Production / Operations
Premier American Uranium to conduct 2026 Cebolleta work

PUR · Price
Executive Summary
- Premier American Uranium announced its 2026 work program for the Cebolleta uranium project in New Mexico, focusing on optimizing metallurgical recovery through bulk sampling and targeted drilling.
- The $1.1 million program aims to refine the 2025 Preliminary Economic Assessment (PEA) by testing heap leach recovery assumptions, with results expected to be incorporated into an updated PEA targeted for Q1 2027.
- The 2025 PEA identified metallurgical recovery as a key value driver, indicating that increasing recovery from 80% to 90% could increase the after-tax Net Asset Value (NAV) by approximately 90%, from $84 million to $159 million.
Key Details
- 2026 Work Program Budget: $1.1 million (U.S.).
- Objective: Refine process assumptions of the 2025 PEA and maximize metallurgical recovery of uranium from the heap leach process.
- Sampling Program:
- Bulk samples collected in March from mineralized surface exposures (representative of open pit mining at St.
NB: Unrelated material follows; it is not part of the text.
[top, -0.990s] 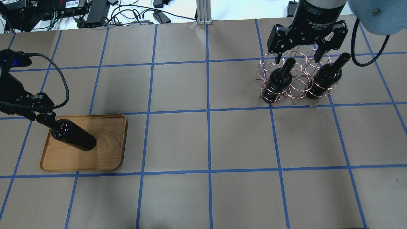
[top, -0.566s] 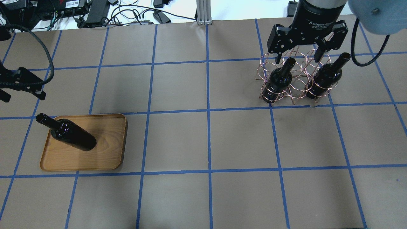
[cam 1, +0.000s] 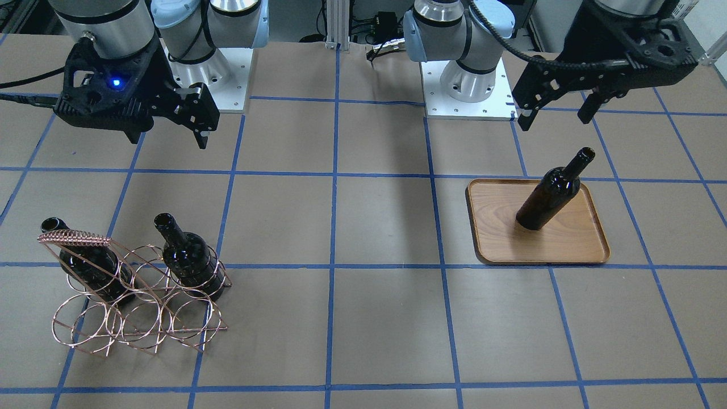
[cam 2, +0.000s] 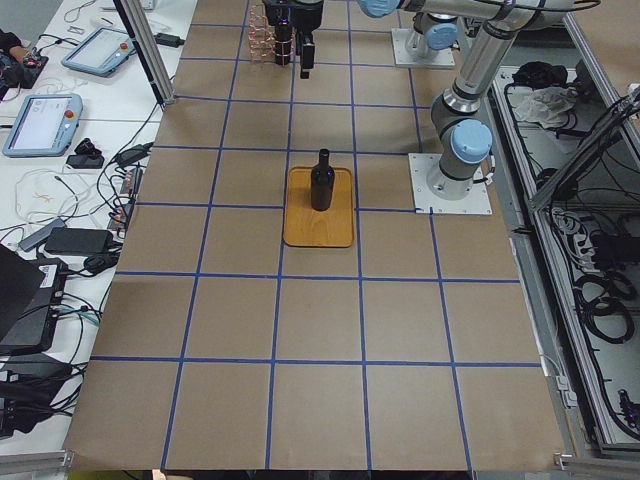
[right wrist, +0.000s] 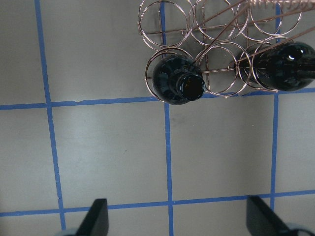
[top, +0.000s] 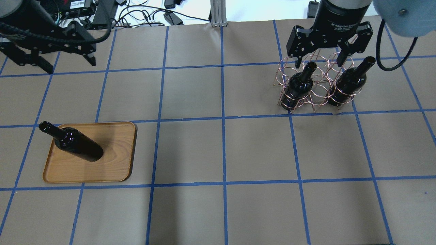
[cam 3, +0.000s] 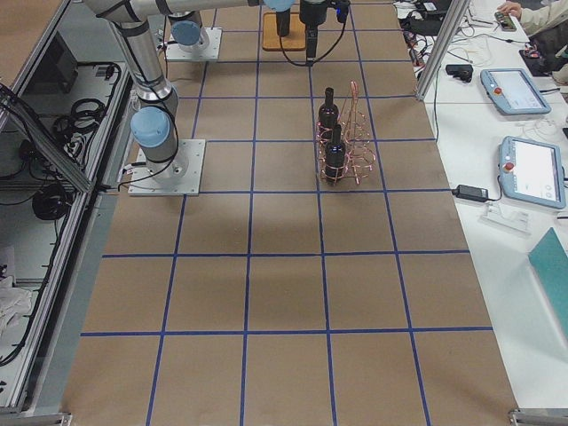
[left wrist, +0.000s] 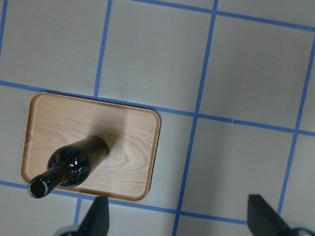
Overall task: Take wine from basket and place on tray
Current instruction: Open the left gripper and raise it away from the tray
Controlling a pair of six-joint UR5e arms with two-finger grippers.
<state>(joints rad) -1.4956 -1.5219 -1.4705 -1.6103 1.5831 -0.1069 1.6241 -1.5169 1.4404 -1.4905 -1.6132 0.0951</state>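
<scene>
One wine bottle [top: 78,148] is standing upright on the tray [top: 114,163] at near left, glossy, near-black and unlabelled; that transfer is looking done. Farther right, a second bottle [top: 299,86] and a third bottle [top: 345,85] are waiting in the basket [top: 315,85]. The right gripper [top: 319,64] is hovering above them, spread and empty. The left gripper [top: 71,68], at far left, is hanging likewise.

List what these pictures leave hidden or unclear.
- Overhead: right gripper covers the basket's far hoops.
- Left wrist: left gripper cut by bottom edge; only fingertips show.
- Exterior right: tray small, partly behind left arm.
- Exterior left: basket too small for detail.
</scene>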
Anthony mine) delivered to Hazen Research in mid-March.
- Core from up to 16 new drill holes to be completed under existing permits (representative of underground mining at Sohio Areas I, II, and III).
- Drilling scheduled to commence in late April and conclude in June 2026.
- Metallurgical Testing:
- 42-week laboratory testing campaign commencing in May 2026 at Hazen Research Inc.
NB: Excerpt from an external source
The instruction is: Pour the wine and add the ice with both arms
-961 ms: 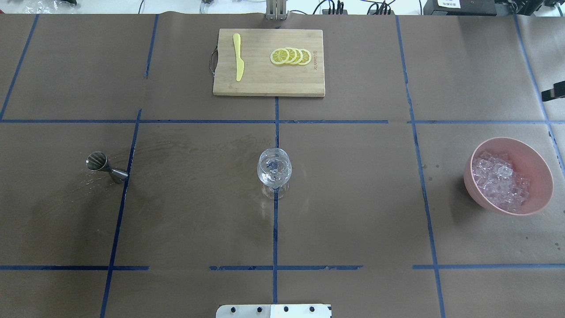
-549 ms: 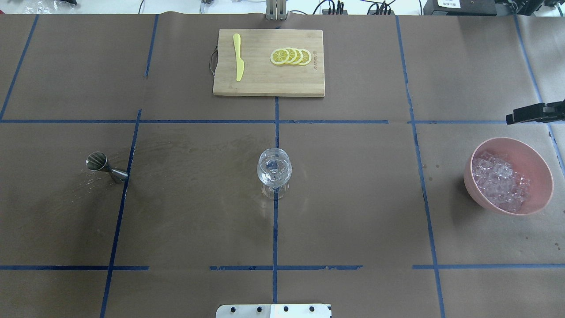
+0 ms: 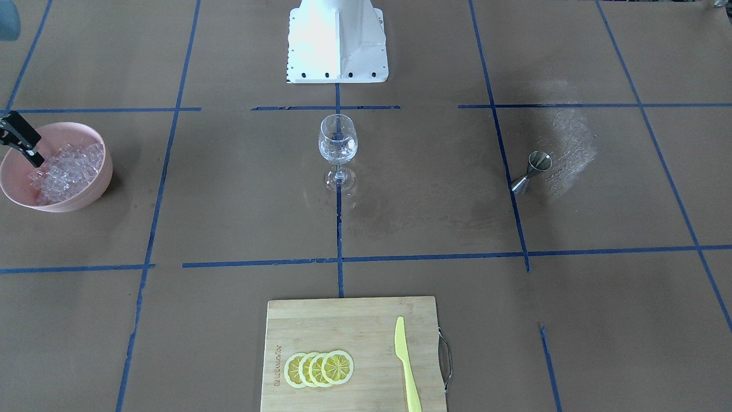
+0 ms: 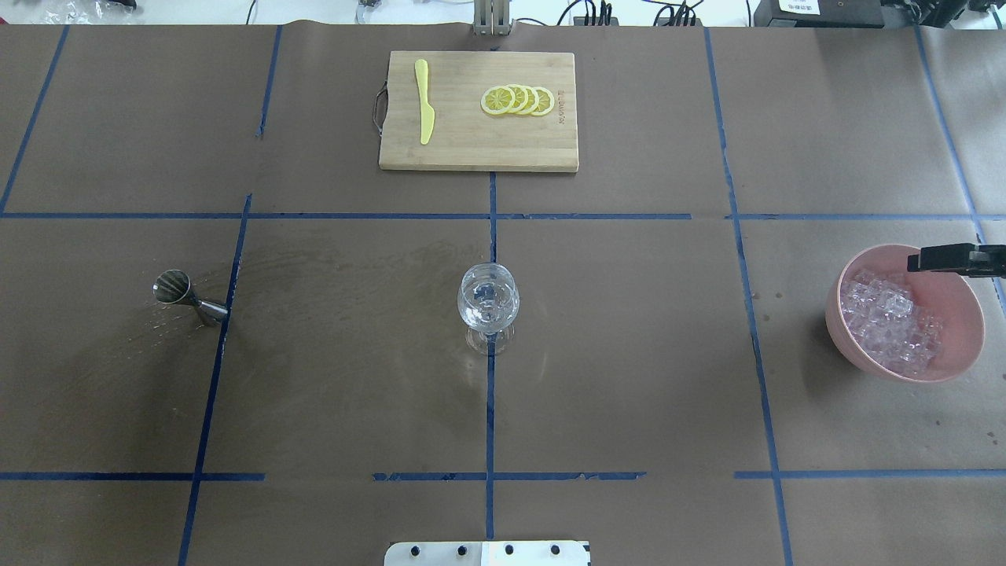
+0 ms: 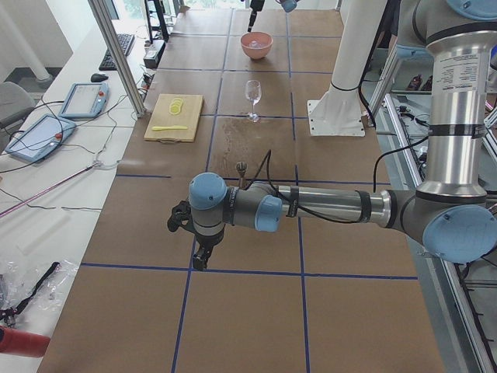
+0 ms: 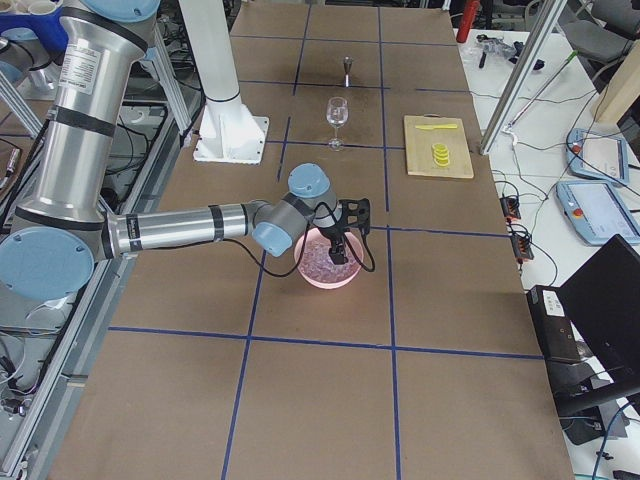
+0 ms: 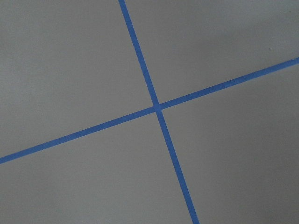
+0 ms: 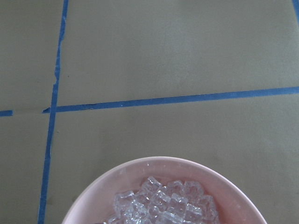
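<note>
Right jaws above blue-taped tabletop (image 4: 629,354)

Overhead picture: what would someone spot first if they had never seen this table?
Probably the round pink bowl heaped with clear, glassy ice cubes at the right edge of the table, the robot's black right hand hanging over its rim. Then the clear stemmed wine glass alone in the middle, and the bright yellow lemon slices on the wooden cutting board at the far side.
</note>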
- Includes mineralogical characterization, bottle roll recovery testing, and long-term column leach tests.
- Tests will examine multiple oxidants, lixiviants, and application rates to optimize heap-leach uranium recovery.
- 2025 PEA Financial Highlights (Base Case):
- Mine Life: 13 years.
- Production: Average 1.4 million lbs U3O8 annually; peak 2.0 million lbs; total life-of-mine 18.1 million lbs.
- After-tax NPV (8%): $83.9 million (U.S.).
- After-tax IRR: 17.7%.
- Direct Preproduction Capital: $64.2 million (U.S.).
- Total Initial Capital: ~$112.7 million (U.S.).
- Life-of-Mine After-Tax Free Cash Flow: $287 million (U.S.).
- Operating Costs: $41.60 (U.S.) per pound recovered.
- Sensitivity Analysis:
- Increasing metallurgical recovery from 80% to 90% could increase base-case after-tax NAV by ~90%, from $84 million to $159 million.
- NPV sensitivity to uranium price: $154 million at $100/lb, $325 million at $125/lb, and $488 million at $150/lb.
- Financing Context: CEO Colin Healey noted the program is supported by a recent $15 million bought deal financing.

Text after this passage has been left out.